The centre of Rupert Murdoch’s British newspaper clean-up operation is an unimposing set of offices in a corner of the company’s campus in Wapping, east London.

It is here that the scarred reputation and the future of Murdoch’s UK newspaper titles may be rescued or broken for good. The chairman and chief executive of News Corp says he has entrusted the operation, known as the Management and Standards Committee (MSC), to investigate the details of phone-hacking and alleged police bribery by his London tabloids and prevent such events from happening again.
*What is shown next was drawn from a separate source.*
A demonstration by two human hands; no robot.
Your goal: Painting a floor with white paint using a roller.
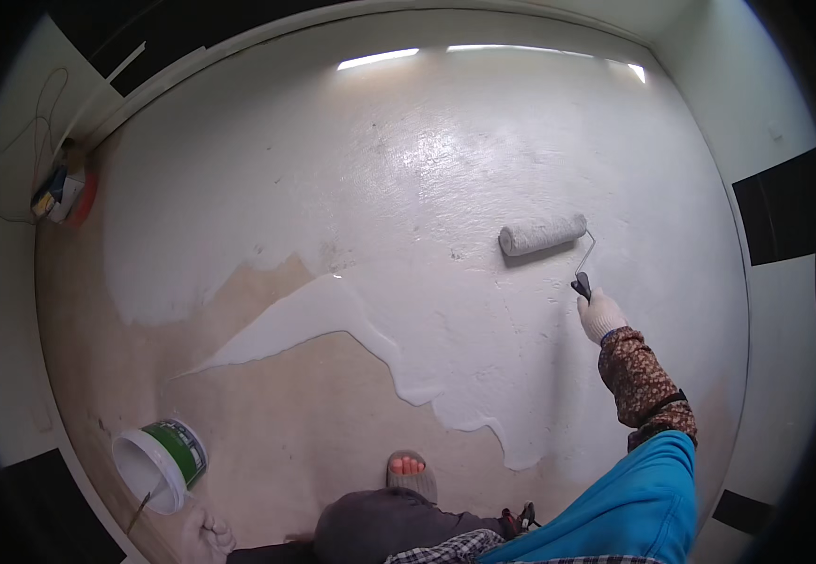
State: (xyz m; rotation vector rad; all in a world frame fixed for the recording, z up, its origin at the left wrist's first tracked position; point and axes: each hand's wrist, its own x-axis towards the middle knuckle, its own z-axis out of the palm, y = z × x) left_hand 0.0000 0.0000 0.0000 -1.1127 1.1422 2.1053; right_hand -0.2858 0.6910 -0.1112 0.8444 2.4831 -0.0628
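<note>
My right hand (600,315), in a white knit glove, is wrapped around the black handle of a paint roller (544,234). The roller's fluffy grey-white sleeve lies on the wet, pale-coated floor (427,226), ahead of me and to the right. At the lower left is my gloved left hand (206,534), fingers curled beside the rim of a white bucket (165,461) with a green label. What that hand grips is hard to make out. The bucket's mouth shows a white inside, and a thin stick (139,513) crosses its rim.
A thick pool of white coating (333,305) ends in a ragged edge on bare beige floor (295,395) near my foot (408,468). Boxes and a red item (68,195) sit by the left wall, a thin cable (39,122) nearby. Walls border the coated floor.
</note>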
On a typical day, say people who are familiar with the operations of the MSC, up to 100 personnel from several of London’s top law firms as well as forensic advisers and computer experts file into the MSC’s office through special security to search through more than 300 million emails, expense claims, phone records and other documents that amount to several terabytes of data. Their work is expected to take at least another 18 months. Reams of paperwork that cannot fit in the offices are stored in warehouses at another, secret location. In an unusual arrangement, 15 or 20 police are embedded with the team.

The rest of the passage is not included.